THE MAN WITH THE CLOAK. MGM, 1951. Joseph Cotten, Barbara Stanwyck, Louis Calhern, Leslie Caron, Joe De Santis, Jim Backus, Margaret Wycherly. Based on the story “The Gentleman from Paris,” by John Dickson Carr. Director: Fletcher Markle.

THE MAN WITH THE CLOAK Joseph Cotten

   When I watched this movie late last month, it had to have been for the first time in over 50 years, probably back then as a film on late-night TV. I had good memories of it, and even though I discovered that I’d completely forgotten the basics of the plot line, the memories I had held up fairly well — surprisingly so, in fact.

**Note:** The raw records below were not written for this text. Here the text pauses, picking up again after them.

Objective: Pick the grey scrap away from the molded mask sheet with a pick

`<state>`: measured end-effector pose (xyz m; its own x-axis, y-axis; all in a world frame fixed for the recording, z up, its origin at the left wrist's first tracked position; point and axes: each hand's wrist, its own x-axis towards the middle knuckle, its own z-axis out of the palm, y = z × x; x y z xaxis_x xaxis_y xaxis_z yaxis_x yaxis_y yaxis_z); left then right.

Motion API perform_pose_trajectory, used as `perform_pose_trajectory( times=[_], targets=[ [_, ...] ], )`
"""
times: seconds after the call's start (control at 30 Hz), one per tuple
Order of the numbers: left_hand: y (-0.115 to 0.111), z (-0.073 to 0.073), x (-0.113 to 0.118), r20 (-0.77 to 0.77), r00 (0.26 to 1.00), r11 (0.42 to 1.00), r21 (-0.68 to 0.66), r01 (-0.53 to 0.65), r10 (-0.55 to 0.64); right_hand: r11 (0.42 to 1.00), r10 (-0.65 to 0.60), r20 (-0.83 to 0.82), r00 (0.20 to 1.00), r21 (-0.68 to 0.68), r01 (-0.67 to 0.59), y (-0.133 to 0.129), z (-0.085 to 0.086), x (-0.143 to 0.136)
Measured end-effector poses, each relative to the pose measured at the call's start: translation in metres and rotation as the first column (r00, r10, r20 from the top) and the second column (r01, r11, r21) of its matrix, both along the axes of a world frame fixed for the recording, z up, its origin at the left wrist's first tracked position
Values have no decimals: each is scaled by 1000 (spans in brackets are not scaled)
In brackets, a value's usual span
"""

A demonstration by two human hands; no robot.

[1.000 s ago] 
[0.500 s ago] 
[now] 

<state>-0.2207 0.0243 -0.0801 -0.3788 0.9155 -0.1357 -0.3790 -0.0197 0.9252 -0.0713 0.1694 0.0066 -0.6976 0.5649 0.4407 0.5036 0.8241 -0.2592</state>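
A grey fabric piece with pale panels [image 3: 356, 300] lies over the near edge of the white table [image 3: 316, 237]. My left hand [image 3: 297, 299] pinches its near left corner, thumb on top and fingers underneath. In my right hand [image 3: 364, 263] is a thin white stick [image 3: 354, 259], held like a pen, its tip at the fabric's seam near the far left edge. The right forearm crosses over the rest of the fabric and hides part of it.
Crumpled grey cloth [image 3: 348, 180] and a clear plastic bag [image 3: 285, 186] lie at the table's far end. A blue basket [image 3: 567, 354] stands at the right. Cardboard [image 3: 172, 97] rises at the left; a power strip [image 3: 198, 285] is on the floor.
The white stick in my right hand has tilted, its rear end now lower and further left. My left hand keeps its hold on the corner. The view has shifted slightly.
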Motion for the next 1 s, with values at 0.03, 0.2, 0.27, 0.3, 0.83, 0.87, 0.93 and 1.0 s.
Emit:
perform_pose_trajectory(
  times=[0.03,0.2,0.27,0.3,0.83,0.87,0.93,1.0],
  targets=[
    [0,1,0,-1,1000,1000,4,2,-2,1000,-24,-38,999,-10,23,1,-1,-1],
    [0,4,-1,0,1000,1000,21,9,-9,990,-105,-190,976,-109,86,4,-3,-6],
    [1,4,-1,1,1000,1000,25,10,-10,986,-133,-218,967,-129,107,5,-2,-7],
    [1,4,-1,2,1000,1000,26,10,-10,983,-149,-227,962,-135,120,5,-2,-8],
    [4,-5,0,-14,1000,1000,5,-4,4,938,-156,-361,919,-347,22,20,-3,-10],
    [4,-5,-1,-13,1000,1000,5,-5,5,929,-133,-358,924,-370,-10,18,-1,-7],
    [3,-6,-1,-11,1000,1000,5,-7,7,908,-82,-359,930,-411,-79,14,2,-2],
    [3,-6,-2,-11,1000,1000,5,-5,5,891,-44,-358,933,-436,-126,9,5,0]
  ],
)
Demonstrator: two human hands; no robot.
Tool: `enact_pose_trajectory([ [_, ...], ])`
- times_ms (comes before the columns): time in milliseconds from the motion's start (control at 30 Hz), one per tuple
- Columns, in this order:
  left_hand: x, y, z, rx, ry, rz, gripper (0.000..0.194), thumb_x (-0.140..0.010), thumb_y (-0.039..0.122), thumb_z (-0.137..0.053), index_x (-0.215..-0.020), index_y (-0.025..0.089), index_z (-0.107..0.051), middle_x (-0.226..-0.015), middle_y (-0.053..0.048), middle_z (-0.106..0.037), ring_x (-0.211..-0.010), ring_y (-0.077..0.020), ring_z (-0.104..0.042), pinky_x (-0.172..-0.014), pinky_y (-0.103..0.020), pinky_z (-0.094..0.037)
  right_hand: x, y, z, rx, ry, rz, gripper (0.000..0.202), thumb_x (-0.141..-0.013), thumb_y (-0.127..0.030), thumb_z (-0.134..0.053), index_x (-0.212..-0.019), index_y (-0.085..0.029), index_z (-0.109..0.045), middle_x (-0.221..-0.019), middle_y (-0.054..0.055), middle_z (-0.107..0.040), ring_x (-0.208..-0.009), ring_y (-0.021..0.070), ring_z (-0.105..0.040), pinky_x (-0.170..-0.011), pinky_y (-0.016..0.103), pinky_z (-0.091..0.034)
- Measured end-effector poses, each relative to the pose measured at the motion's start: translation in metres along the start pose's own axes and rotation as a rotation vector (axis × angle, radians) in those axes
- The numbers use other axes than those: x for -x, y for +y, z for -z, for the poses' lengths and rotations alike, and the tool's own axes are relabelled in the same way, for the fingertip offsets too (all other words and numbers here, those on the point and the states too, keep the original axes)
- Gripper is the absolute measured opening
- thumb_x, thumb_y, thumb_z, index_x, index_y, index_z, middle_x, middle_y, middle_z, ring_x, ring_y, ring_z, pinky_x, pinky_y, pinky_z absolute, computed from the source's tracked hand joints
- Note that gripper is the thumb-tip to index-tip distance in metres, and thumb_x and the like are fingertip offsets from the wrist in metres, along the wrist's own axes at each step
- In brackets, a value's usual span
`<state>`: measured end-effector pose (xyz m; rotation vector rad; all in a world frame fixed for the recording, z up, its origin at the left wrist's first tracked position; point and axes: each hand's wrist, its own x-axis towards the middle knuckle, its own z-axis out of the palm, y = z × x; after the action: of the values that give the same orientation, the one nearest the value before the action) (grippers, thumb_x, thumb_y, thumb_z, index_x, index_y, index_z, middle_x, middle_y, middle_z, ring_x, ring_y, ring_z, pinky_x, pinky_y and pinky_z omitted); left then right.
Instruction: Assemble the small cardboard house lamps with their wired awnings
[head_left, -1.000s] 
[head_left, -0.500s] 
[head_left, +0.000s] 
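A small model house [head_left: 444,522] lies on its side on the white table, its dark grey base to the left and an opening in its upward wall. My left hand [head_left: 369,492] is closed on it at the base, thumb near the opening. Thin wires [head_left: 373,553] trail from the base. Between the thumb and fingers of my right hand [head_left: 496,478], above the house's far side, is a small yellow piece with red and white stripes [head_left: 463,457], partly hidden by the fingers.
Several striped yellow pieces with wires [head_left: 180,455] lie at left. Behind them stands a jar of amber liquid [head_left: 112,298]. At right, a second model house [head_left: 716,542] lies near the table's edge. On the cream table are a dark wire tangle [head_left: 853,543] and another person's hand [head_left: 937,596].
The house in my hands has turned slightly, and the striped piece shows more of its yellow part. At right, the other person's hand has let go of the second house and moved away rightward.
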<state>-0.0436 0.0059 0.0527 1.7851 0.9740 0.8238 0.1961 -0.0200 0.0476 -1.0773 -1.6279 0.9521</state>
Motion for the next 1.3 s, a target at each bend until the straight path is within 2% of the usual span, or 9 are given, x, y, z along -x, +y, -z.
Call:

   What I remembered most: Joseph Cotten as a shabbily elegant, almost perfect player of a dissolute poet in Manhattan who befriends a young girl from Paris (Leslie Caron) with a letter from her fiancé to his uncle, whom she’s come to visit. Cotten goes by the name of Dupin in the movie, but we all know better, don’t we? Back in the late 1950s, I’m not so sure I did!

THE MAN WITH THE CLOAK Joseph Cotten

   The uncle (an aged Louis Calhern) is almost as close a friend to drink as Dupin, even though he knows it will kill him.

   He is equally suspicious of his three servants, primarily Lorna Bounty, his housekeeper (Barbara Stanwyck), a faded beauty whose eyes simply glitter with anger and resentment when she sees the prize for which she’s worked so long (his money) for about to be whisked away by this bravely innocent chit of a girl (another fine performance).

THE MAN WITH THE CLOAK Joseph Cotten

   I thought (this time) the setting fine, the dialogue most excellent and the pace slow, but not so much so as to be annoying.

   The bit about Dupin finding a missing will (from the actions of a dying man unable to speak or move more than his head) I found not as satisfying as I might have at an earlier age. I may have to read the story again to see if the movie people improved upon it, or the contrary. I suspect the latter.